The problem >> Your response should contain every line from the data below that holds the string "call".

Given material >>
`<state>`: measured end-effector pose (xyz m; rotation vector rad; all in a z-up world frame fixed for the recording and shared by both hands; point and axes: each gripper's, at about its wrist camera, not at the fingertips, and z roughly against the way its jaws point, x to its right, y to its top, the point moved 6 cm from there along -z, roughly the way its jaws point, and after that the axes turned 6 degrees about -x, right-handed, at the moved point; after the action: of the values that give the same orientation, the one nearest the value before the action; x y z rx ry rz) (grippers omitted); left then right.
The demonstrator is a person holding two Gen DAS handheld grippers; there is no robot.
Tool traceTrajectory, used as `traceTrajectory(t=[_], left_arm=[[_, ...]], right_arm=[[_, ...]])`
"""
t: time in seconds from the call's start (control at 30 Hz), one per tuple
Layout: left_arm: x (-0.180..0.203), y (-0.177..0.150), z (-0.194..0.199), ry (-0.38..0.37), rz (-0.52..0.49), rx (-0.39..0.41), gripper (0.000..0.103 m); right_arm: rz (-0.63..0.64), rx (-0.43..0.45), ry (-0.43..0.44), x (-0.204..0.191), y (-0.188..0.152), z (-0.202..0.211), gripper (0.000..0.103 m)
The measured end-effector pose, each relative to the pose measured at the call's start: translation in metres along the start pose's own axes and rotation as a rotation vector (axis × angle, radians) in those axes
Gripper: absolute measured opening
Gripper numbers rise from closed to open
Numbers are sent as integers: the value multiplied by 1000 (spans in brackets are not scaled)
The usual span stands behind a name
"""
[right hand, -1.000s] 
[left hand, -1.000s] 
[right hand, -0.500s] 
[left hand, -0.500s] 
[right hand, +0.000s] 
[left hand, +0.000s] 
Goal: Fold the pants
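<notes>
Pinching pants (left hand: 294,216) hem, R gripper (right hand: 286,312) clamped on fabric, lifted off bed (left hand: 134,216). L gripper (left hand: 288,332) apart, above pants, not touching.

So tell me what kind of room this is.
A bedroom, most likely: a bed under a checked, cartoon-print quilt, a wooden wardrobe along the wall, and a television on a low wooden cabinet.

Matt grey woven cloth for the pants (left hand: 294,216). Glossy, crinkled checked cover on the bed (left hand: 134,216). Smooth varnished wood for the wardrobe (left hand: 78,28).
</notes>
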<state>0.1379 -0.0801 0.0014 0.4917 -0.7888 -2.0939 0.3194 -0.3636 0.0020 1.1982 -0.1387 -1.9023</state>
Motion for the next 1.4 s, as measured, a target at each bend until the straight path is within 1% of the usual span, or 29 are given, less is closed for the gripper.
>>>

Result >>
t: time in seconds from the call's start (control at 30 Hz), one per tuple
The measured end-effector pose, each relative to the pose measured at the call's start: translation in metres along the start pose's own axes and rotation as a rotation vector (axis × angle, radians) in those axes

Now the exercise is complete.